Ectopic pregnancy, defined as any pregnancy implanting outside of the endometrial cavity, is a potentially dangerous complication of early pregnancy following IVF. Although the ectopic pregnancy rate in spontaneous conceptions is 1.2 to 1.4%, the rate quoted for IVF is generally three to five times higher and has been quoted as ~5% in multicenter studies ( Table 3 ). Recent Society for Assisted Reproductive Technologies (SART) data have shown a lower rate for clinics in the United States, at ~2.1 to 2.2%. Tubal disease and history of pelvic infection have been identified as the main risk factors for ectopic pregnancy following IVF. Previous history of ectopic pregnancy, previous tubal surgery, and smoking are all risk factors as well. Other factors thought to be related to the risk of ectopic pregnancy include volume of transfer media and technique of embryo transfer. Knutzen et al and Azem et al both suggest that using 40 μL of media when transferring embryos increases the risk of ectopic pregnancy by allowing media possibly containing embryos to flush into the fallopian tubes. Knutzen used radio-opaque dye to demonstrate that dye progressed to the tubes in 38% of transfers when 40 μL of media was used. General clinical practice has established a transfer media volume of 15 to 20 μL. Other studies suggest that embryos may routinely be flushed into the fallopian tubes during transfer; it is only with abnormal tubal anatomy or transport that these then implant in the fallopian tubes, becoming ectopic pregnancies.
Transfer technique and its relationship to ectopic pregnancy has been an area of some controversy. Some studies suggest that deep fundal transfer results in increased rates of ectopic pregnancy compared with mid-fundal transfer. This is thought to occur because contact with the fundus can stimulate uterine contractions that can expel the embryo from the endometrial cavity. Ultrasound-guided embryo transfer has become common in many centers and might be expected to decrease the rate of ectopic pregnancy; however, published reviews have yet to find evidence of a reduced ectopic rate. A retrospective analysis by Ali et al found increased implantation and clinical pregnancy rates with ultrasound-guided embryo transfer but no difference in ectopic pregnancy rates, although the number of ectopic pregnancies in the study and control groups was small. A retrospective study by Flisser et al comparing ultrasound-guided embryo transfer to a "clinical touch" technique found no differences in clinical outcomes, including the presence of a gestational sac, implantation rate, and clinical pregnancy rate between the groups. The number of ectopic pregnancies in the study was too small to reach statistical significance data. However, a recent large retrospective review of the data from our institution did show a decrease in ectopic and heterotopic pregnancy with the routine use of ultrasound-guided transfer. Larger studies aiming specifically to study ectopic pregnancy and ultrasound-guided embryo transfer are needed to confirm these results.

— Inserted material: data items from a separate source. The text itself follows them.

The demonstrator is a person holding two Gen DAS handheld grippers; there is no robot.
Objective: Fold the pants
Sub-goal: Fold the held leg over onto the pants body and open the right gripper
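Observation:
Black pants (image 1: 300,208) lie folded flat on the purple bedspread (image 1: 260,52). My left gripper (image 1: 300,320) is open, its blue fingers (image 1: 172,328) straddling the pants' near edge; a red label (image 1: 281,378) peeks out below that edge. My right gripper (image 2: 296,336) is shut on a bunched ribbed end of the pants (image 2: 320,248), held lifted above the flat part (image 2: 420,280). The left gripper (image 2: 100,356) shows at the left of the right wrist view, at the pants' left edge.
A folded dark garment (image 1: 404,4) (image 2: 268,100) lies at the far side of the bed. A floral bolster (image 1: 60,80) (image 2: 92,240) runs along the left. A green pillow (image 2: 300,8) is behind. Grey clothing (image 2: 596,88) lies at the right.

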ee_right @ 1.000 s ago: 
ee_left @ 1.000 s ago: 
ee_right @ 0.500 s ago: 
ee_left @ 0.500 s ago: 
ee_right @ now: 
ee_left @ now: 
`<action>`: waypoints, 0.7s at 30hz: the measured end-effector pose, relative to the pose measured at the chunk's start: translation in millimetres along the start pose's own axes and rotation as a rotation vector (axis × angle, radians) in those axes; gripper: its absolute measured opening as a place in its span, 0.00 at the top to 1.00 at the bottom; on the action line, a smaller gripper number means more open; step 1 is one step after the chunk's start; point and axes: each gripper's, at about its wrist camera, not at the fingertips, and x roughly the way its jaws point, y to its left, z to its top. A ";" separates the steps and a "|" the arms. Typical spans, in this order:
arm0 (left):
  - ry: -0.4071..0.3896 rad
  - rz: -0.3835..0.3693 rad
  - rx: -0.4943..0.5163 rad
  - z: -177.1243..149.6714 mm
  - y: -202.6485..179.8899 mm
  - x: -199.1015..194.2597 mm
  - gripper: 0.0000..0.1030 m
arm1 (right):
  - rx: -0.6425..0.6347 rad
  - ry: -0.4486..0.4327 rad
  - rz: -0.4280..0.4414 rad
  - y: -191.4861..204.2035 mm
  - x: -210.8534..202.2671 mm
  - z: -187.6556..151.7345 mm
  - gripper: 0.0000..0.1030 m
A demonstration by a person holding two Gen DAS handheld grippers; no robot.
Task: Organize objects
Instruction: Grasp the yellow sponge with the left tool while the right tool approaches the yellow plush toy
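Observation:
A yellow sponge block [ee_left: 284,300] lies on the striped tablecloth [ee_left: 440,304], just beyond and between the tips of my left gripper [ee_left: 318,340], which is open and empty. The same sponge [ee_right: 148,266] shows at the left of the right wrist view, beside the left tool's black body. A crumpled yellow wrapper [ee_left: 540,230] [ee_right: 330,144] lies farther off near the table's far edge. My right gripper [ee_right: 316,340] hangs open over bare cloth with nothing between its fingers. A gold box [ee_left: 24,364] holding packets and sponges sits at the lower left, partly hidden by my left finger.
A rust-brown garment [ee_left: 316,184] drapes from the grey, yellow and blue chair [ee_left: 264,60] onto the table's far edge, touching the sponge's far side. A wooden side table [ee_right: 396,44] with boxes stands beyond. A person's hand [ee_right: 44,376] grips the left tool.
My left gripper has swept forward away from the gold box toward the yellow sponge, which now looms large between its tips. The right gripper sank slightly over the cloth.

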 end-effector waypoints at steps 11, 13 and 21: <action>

Finally, the rates of ectopic pregnancy have been decreasing in IVF in recent years, likely due to the dual factors of decreased overall number of embryos being transferred as well as aggressive programs of salpingectomy prior to IVF for patients with known hydrosalpinx or other tubal disease. At our institution, patients with known hydrosalpinx almost uniformly undergo salpingectomy prior to IVF; this has resulted in an ectopic rate much lower than that quoted nationally by SART (2.1 to 2.2% per clinical pregnancy). Keegan et al reviewed the data and found 24 ectopic pregnancies of 2688 clinical pregnancies, for a rate of 0.9% between 1998 and 2003. Of note, although a previous analysis by Milki and Jun suggested that ectopic pregnancy rates were lower with day 5 blastocyst transfer, the ectopic rate in the study by Keegan et al was higher between 2000 and 2003 when the institution transitioned from day 3 embryo transfer to blastocyst transfer. A review from our institution comparing ectopic pregnancy rates in donor egg recipients to standard IVF patients found similar rates of ectopic pregnancy in the two populations despite the higher rate of tubal disease in the standard IVF population, a finding the authors attributed to the aggressive use of salpingectomy. Aside from salpingectomy, other means of tubal occlusion, including tubal embolization and placement of the Essure device, have been attempted as ways of preventing ectopic pregnancy in IVF (• Table 4 ).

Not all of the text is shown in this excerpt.